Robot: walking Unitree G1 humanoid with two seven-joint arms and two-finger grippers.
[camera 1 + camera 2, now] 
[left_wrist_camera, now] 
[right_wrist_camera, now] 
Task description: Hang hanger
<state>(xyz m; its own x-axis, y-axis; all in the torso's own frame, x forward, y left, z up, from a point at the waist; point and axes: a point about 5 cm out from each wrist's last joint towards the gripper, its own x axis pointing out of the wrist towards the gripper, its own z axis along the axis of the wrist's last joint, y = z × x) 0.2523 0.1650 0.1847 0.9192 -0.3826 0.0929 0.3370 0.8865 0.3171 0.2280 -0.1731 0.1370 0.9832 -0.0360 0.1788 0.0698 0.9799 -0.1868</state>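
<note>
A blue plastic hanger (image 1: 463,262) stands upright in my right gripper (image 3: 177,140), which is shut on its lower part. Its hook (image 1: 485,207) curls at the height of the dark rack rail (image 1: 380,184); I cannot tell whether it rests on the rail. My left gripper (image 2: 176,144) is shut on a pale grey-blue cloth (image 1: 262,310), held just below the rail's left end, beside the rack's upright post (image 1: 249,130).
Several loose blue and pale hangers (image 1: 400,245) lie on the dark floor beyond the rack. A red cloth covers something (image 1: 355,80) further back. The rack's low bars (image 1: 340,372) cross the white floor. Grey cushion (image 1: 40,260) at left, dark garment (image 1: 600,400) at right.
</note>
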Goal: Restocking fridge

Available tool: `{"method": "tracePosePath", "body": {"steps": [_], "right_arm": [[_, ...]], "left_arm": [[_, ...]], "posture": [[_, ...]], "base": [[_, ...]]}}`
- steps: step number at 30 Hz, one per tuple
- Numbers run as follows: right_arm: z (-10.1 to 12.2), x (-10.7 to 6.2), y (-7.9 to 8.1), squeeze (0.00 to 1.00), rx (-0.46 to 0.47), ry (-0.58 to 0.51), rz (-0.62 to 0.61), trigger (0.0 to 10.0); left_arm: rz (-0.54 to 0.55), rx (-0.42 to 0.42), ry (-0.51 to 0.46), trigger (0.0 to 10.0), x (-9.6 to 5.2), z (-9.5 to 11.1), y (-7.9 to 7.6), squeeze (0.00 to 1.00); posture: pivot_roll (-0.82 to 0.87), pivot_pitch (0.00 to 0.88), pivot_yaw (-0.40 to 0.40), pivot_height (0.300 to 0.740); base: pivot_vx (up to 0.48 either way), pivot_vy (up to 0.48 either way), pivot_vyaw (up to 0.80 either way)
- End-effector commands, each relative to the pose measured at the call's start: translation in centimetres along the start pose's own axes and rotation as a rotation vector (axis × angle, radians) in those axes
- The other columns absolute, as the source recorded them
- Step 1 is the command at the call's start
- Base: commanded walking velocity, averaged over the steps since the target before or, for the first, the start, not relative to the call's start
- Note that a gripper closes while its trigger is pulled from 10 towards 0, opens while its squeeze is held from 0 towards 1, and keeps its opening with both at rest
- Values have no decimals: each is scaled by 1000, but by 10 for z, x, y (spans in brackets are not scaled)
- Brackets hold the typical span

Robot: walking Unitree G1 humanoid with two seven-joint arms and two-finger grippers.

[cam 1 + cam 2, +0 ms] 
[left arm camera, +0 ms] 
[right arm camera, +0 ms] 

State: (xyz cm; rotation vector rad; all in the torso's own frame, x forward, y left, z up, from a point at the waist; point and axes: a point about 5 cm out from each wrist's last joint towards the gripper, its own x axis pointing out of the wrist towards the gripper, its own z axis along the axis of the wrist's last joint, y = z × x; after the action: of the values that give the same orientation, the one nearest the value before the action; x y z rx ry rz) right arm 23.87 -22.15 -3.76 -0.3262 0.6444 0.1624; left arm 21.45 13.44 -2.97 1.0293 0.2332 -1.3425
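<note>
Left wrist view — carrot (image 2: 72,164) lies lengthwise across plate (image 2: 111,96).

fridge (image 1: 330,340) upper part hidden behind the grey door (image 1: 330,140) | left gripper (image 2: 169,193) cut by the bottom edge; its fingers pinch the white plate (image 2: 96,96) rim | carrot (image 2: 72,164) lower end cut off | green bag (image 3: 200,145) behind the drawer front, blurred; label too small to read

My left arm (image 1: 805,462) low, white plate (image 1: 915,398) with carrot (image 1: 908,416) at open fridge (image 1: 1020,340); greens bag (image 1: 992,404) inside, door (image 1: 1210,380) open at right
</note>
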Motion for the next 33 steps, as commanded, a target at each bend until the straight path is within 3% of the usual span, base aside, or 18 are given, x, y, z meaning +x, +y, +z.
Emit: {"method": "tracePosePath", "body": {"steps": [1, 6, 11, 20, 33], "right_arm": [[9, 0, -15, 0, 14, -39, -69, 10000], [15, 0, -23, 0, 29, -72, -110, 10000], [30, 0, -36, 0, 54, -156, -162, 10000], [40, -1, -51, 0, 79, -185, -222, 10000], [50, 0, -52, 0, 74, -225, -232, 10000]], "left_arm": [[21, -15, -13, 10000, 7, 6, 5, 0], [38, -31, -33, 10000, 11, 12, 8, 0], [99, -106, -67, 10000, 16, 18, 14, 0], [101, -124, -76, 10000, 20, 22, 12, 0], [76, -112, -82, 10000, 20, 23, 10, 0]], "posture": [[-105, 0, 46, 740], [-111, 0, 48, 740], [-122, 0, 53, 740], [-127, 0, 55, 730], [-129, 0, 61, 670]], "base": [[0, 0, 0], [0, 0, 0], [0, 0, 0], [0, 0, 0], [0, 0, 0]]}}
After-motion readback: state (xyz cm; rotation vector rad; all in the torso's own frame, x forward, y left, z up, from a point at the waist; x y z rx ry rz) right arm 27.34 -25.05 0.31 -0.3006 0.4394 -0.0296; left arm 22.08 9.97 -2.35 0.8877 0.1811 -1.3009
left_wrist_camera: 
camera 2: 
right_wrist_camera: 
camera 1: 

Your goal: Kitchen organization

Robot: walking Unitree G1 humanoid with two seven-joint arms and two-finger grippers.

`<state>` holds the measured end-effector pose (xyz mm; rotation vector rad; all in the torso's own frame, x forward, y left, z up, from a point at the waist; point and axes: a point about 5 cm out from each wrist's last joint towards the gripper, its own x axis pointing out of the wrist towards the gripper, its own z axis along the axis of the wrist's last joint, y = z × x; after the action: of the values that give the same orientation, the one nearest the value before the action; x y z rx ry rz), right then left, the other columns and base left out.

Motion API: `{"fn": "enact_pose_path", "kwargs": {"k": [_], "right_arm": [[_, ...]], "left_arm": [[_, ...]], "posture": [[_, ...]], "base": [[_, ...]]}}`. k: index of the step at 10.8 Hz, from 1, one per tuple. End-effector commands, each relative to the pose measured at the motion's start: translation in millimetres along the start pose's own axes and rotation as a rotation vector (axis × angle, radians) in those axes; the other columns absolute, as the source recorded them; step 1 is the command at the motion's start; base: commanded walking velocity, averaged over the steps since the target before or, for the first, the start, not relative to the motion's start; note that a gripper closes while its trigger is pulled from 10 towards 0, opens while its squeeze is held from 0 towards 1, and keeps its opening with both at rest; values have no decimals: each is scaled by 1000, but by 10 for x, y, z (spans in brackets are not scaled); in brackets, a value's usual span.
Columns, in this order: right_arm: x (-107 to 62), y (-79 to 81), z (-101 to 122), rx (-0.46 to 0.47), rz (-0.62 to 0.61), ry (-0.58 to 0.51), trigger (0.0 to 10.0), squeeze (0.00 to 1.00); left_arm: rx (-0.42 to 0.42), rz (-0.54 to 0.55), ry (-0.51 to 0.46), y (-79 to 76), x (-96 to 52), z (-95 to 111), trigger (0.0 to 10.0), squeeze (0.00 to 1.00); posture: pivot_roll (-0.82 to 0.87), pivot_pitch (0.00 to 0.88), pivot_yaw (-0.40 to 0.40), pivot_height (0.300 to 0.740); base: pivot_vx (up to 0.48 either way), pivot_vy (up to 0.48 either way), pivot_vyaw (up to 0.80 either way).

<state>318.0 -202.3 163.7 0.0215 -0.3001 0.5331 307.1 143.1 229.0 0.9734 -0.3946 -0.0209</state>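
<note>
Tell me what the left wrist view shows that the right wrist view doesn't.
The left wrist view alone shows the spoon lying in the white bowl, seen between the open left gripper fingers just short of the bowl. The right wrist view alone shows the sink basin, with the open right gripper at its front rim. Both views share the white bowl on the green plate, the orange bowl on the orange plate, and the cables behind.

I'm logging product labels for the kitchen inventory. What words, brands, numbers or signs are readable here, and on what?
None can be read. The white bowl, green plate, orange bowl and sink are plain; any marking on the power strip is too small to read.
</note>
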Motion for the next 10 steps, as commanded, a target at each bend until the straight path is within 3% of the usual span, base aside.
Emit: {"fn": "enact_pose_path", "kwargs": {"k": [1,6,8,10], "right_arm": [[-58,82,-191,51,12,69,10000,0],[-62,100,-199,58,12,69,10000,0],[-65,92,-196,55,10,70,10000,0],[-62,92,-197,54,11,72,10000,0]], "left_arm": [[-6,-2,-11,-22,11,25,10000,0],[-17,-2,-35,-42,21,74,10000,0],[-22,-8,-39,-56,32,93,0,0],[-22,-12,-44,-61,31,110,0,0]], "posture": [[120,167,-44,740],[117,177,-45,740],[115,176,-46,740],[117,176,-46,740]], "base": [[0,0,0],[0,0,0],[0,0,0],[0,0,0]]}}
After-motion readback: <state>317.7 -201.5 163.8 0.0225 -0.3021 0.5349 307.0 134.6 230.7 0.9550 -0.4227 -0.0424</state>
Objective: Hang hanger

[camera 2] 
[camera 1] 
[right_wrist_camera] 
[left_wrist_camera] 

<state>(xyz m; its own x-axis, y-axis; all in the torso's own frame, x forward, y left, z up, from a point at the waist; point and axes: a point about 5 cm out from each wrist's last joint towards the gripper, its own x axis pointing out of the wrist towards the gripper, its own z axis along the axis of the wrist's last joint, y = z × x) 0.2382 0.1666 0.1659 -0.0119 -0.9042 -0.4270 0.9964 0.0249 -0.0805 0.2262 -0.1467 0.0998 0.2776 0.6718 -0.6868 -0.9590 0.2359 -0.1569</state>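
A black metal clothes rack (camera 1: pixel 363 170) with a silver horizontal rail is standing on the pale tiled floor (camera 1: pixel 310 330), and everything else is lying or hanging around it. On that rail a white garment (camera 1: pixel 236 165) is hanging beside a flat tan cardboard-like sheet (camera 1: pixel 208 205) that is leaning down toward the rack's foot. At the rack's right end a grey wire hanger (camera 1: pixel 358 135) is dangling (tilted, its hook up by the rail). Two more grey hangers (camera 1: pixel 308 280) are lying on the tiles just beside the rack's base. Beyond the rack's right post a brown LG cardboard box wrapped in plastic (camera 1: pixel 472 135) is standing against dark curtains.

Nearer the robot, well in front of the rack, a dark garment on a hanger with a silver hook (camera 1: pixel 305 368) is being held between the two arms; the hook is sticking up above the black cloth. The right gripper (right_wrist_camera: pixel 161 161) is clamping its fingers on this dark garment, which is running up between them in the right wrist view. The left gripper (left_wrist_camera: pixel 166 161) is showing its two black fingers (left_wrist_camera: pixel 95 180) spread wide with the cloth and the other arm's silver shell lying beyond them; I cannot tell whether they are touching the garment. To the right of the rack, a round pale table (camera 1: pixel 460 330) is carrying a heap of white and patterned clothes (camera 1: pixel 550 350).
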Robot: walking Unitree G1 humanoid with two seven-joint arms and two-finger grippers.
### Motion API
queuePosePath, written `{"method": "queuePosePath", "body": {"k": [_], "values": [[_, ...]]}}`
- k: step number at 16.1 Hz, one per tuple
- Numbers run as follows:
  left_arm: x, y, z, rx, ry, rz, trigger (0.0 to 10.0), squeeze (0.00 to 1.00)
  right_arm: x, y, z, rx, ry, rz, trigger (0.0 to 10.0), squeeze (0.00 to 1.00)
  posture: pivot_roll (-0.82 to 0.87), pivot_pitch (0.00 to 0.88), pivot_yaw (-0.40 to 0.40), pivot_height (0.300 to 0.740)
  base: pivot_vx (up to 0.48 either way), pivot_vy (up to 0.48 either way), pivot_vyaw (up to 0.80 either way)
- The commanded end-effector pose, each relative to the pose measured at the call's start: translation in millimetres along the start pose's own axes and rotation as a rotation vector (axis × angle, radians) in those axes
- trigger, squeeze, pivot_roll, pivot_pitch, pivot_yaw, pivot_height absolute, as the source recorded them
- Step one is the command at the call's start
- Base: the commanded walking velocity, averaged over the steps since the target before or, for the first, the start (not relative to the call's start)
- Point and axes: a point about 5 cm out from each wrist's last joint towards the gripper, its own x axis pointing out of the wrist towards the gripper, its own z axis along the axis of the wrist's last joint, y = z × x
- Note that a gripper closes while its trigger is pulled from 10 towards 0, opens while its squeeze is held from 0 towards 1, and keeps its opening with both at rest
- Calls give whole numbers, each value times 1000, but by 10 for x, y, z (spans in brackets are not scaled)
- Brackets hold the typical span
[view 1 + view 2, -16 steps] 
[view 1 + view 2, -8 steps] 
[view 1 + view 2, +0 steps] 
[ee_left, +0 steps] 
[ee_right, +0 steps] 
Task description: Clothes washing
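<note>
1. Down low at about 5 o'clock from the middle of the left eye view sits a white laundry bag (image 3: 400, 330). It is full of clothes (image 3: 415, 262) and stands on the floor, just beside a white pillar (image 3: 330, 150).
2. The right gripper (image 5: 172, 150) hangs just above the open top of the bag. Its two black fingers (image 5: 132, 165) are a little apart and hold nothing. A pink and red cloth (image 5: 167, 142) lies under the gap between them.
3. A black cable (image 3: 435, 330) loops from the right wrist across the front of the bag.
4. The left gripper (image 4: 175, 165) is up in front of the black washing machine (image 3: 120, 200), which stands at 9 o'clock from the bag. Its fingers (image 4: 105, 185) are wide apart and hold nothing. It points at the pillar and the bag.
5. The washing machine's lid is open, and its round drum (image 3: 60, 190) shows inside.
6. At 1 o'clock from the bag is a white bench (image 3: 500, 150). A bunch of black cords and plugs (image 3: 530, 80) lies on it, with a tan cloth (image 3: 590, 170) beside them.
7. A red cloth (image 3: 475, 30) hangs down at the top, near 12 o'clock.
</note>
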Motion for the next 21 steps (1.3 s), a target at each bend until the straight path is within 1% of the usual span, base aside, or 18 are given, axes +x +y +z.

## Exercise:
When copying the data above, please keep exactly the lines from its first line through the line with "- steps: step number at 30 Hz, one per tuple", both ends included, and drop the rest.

## Solution:
Robot: walking Unitree G1 humanoid with two seven-joint arms and two-finger grippers.
[camera 1 + camera 2, now] 
[left_wrist_camera, now] 
[right_wrist_camera, now] 
Task description: Hang hanger
<state>(xyz m; its own x-axis, y-axis; all in the torso's own frame, x forward, y left, z up, from a point at the waist; point and axes: a point about 5 cm out from each wrist's last joint towards the gripper, its own x axis pointing out of the wrist towards the gripper, its own z axis along the axis of the wrist's last joint, y = z × x) 0.2523 0.1650 0.1847 0.9192 -0.3826 0.0929 0.3370 0.8865 0.3171 0.2280 -0.1731 0.1370 0.9832 -0.0360 0.1788 0.0698 0.9799 -0.1868</state>
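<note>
A blue plastic hanger (image 1: 463,262) stands upright in my right gripper (image 3: 177,140), which is shut on its lower part. Its hook (image 1: 485,207) curls at the height of the dark rack rail (image 1: 380,184); I cannot tell whether it rests on the rail. My left gripper (image 2: 176,144) is shut on a pale grey-blue cloth (image 1: 262,310), held just below the rail's left end, beside the rack's upright post (image 1: 249,130).
Several loose blue and pale hangers (image 1: 400,245) lie on the dark floor beyond the rack. A red cloth covers something (image 1: 355,80) further back. The rack's low bars (image 1: 340,372) cross the white floor. Grey cushion (image 1: 40,260) at left, dark garment (image 1: 600,400) at right.
</note>
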Goal: Restocking fridge

Available tool: `{"method": "tracePosePath", "body": {"steps": [_], "right_arm": [[_, ...]], "left_arm": [[_, ...]], "posture": [[_, ...]], "base": [[_, ...]]}}`
- steps: step number at 30 Hz, one per tuple

The output for this exercise is now complete.